Isabel Olid Báez de seu nome, assina Bel Olid. É escritora, tradutora, feminista, independentista, professora universitária e presidente da Associació d’Escriptors en Llengua Catalana. A obra literária de Bel Olid conta com 13 livros. O último é um kit de sobrevivência de mulheres contra o machismo. Considera-se, nesta como noutras matérias, “moderadamente radical”. Acha que na maioria das lutas de afirmação de uma identidade oprimida, seja a de mulher ou a de catalã, “o problema é que a maioria dos privilegiados não percebem que têm privilégios que não deviam e continuam a resistir a perdê-los”. Apresenta-se às eleições nas listas da CUP.
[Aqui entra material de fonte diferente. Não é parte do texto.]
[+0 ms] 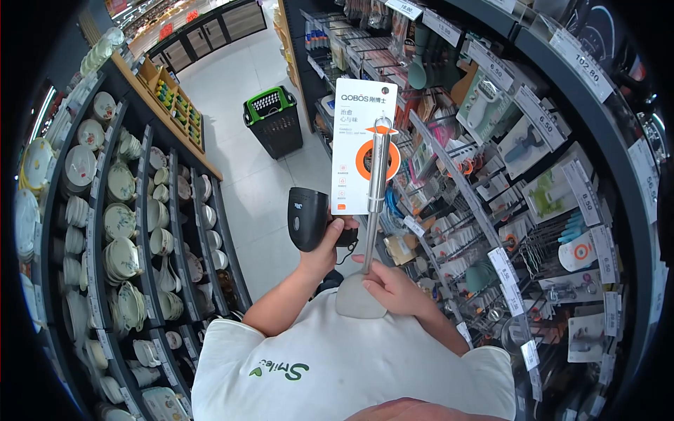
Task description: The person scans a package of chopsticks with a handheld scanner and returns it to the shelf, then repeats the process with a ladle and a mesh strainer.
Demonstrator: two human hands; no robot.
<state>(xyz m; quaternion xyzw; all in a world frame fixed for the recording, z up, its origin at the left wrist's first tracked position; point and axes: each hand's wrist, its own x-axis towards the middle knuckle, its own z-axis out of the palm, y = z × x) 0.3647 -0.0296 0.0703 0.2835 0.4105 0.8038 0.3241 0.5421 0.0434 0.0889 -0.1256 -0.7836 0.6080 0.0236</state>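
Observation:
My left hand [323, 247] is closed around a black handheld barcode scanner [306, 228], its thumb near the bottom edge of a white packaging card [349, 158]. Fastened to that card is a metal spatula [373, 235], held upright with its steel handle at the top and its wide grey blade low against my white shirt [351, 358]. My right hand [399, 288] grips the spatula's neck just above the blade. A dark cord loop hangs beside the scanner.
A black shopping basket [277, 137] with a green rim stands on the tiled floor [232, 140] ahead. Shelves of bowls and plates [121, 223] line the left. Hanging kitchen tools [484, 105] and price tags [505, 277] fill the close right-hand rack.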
Nos versículos 1 a 9 do capítulo 11 do Génesis, na Bíblia, há uma parte em que se fala da construção da Torre de Babel. A torre que é construída é tão alta que ameaça o poder do céu, e a forma como Deus lida com esse ato de soberba humana é derrubar a torre e dividir os humanos sobreviventes em vários grupos e com muitas línguas diferentes. A divisão das pessoas por nações é uma coisa boa ou má?
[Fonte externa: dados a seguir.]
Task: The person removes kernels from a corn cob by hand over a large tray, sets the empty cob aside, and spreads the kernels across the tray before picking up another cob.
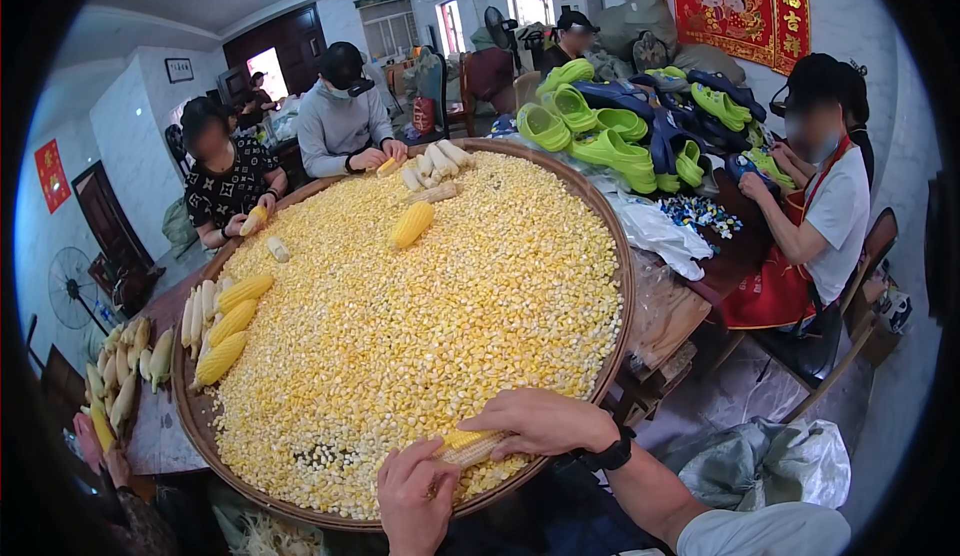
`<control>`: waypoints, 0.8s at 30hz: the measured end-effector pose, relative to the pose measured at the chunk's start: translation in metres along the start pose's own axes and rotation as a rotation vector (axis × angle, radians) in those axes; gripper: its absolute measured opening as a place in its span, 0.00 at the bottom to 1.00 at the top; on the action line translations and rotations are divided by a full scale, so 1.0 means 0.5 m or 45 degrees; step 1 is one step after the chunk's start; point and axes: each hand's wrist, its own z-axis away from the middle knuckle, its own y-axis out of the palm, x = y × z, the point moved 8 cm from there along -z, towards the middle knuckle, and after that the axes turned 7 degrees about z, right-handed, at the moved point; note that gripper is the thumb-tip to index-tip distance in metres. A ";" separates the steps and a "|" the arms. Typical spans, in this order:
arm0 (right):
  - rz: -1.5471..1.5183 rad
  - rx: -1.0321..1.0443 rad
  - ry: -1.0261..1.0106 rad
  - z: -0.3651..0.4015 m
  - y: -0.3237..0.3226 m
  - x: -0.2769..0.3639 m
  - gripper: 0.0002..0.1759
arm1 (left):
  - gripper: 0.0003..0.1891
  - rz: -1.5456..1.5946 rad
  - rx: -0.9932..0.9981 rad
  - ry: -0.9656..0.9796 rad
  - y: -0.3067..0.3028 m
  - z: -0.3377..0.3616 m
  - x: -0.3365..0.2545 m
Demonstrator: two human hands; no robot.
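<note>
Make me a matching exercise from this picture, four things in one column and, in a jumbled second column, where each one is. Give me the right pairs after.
Things:
1. Corn cob
2. Loose kernels
3. Lime-green clogs
4. Dark wristband

Places:
A. Spread over the round tray
B. Around the wrist of the right hand
C. At the fingers of both the left hand and the right hand
D. In a heap to the right of the tray

Right pairs: 1-C, 2-A, 3-D, 4-B
</note>
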 end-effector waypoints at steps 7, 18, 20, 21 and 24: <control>0.014 -0.008 -0.006 0.001 0.001 -0.002 0.36 | 0.11 -0.099 -0.086 -0.065 0.008 0.003 0.018; 0.014 -0.057 -0.037 0.003 0.002 -0.004 0.35 | 0.22 -0.133 0.085 -0.069 0.015 -0.008 0.009; 0.016 -0.060 -0.041 0.003 0.004 -0.005 0.35 | 0.23 -0.197 0.125 -0.016 0.019 -0.006 0.012; 0.015 -0.062 -0.046 0.003 0.004 -0.004 0.35 | 0.23 -0.217 0.130 -0.001 0.019 -0.005 0.013; 0.016 -0.057 -0.047 0.003 0.002 -0.002 0.35 | 0.22 -0.200 0.109 -0.007 0.017 -0.002 0.014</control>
Não sei. Depende. Todos nós gostamos de nos sentir cidadãos do mundo e parte da humanidade, mas depois também percebemos que é importante preservar a variedade das culturas com um elemento fundamental da riqueza da humanidade. Para mim, como tradutora, a lenda da Torre de Babel e a existência da pedra de Roseta são muito importantes. Para nós, é uma sorte que a queda da Torre desse em tantas línguas, porque cada uma delas é como se fosse um universo novo a partir do qual podemos ver o mundo. Para os tradutores e escritores, haver muitas formas e perspetivas de ver as coisas é uma riqueza que se deve preservar. Na minha opinião, a questão que se joga aqui, na Catalunha, não é tanto uma questão de línguas e de nações, mas a afirmação do respeito pelas pessoas. É a necessidade de reivindicarmos o direito de decidirmos o que somos sem necessidade de pisar ninguém. O limite daquilo que eu sou deve ser respeitado até ao limite daquilo que é o outro. A inexistência de opressões garante que todos possamos conviver mais pacificamente.
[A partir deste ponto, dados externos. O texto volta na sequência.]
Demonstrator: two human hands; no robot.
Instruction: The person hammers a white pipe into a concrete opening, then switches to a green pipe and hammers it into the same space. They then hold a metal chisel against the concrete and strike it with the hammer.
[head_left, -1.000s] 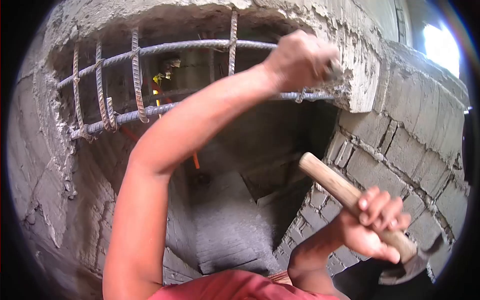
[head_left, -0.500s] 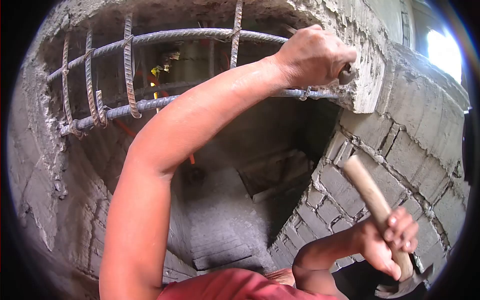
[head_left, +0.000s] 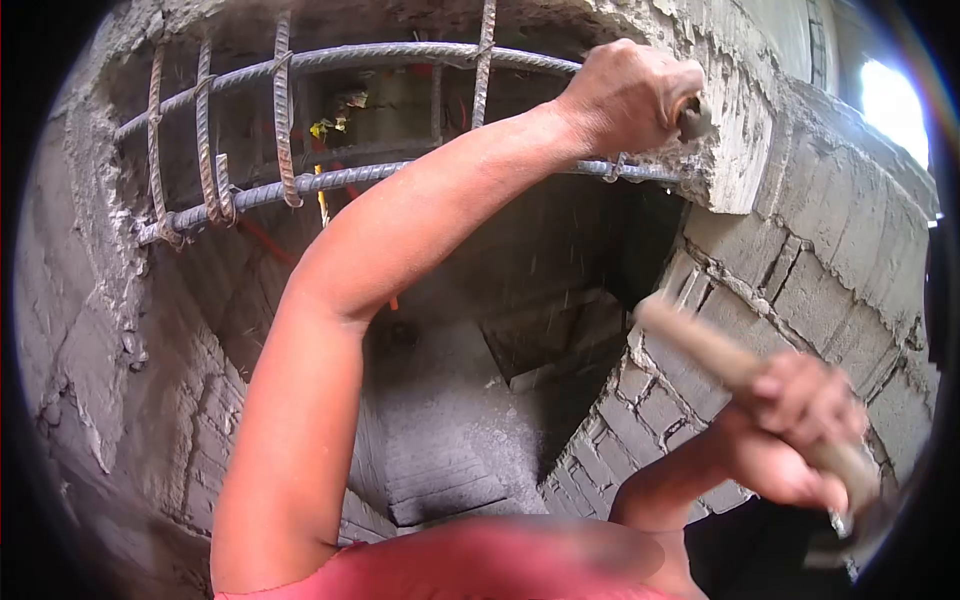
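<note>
The left hand is clenched around a dark tool near the broken concrete edge; the right hand grasps the wooden handle of a motion-blurred hammer before the block wall. Steel bars span the opening, partly obscured by the left forearm

Grey block wall at right, bright opening at upper right, dusty grey floor below, thin orange strip at left
</note>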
É bom manter essa diversidade cultural e linguística, mas as divisões entre nações não podem funcionar com uma espécie de biombo que esconde os verdadeiros problemas e as opressões mais graves?
Creio que se sobrepõem. Por exemplo, ninguém duvida que seja português. Não é algo que necessite de reivindicar. Toda a gente assume que, se no seu passaporte está “português”, é porque é isso. Ninguém coloca em questão a sua identidade nacional nem a sua singularidade cultural. Eu, como catalã, isso é colocado em questão. E como duvidam dessa minha identidade, eu necessito de a reivindicar, porque essa identidade está sempre colocada em dúvida. Ao contrário de um heterossexual, que não tem nada a reivindicar – não há o dia do heterossexual, porque essas pessoas gozam de todos os privilégios e não têm de reivindicar a sua identidade. Pelo contrário, as pessoas que não são heterossexuais têm de reivindicar e de ter espaços de luta própria para terem uma identidade que sistematicamente lhes é negada no espaço público, no discurso e até nas representações da ficção. Na medida em que não existam esses problemas em relação às identidades cruzadas que nos constituem, isso é fantástico e não temos de reivindicar nada. No momento em que se transgride esta ordem da chamada “normalidade” é quando é preciso reivindicar. Ligando essa questão à questão nacional catalã, o que se foi passando por aqui é que é mais difícil ser catalão, ou, colocando melhor: é cada vez mais complicado ser catalão e espanhol ao mesmo tempo. Durante muito tempo pensámos que isso era possível, mas foi-se tornando cada vez mais difícil, com ministros da Educação espanhóis que afirmam ser necessário “espanholizar” as crianças catalãs porque somos demasiado catalães. Como se, no caso de a Catalunha fazer parte de Espanha, a nossa identidade catalã não fosse parte do todo e o enriquecesse, não fosse algo a estimar. As identidades nacionais que não são hegemónicas em Espanha, como a basca, catalã e galega, sobretudo, são vistas como coisas para exterminar e liquidar, e não como algo que orgulha, enriquece e deve ser protegido. Há castelhanos que não têm orgulho de que no seu país haja outras culturas, se falem outras línguas e inclusive haja outras nações históricas. É algo que querem exterminar, e não valorizar. Querem impor a “espanholidade” a todas as pessoas. Esta imposição à força foi o que nos obrigou a afirmar a nossa identidade de catalães e nos fez dizer: queremos mudar estas regras de jogo. Estas leis não nos servem para sermos nós mesmos.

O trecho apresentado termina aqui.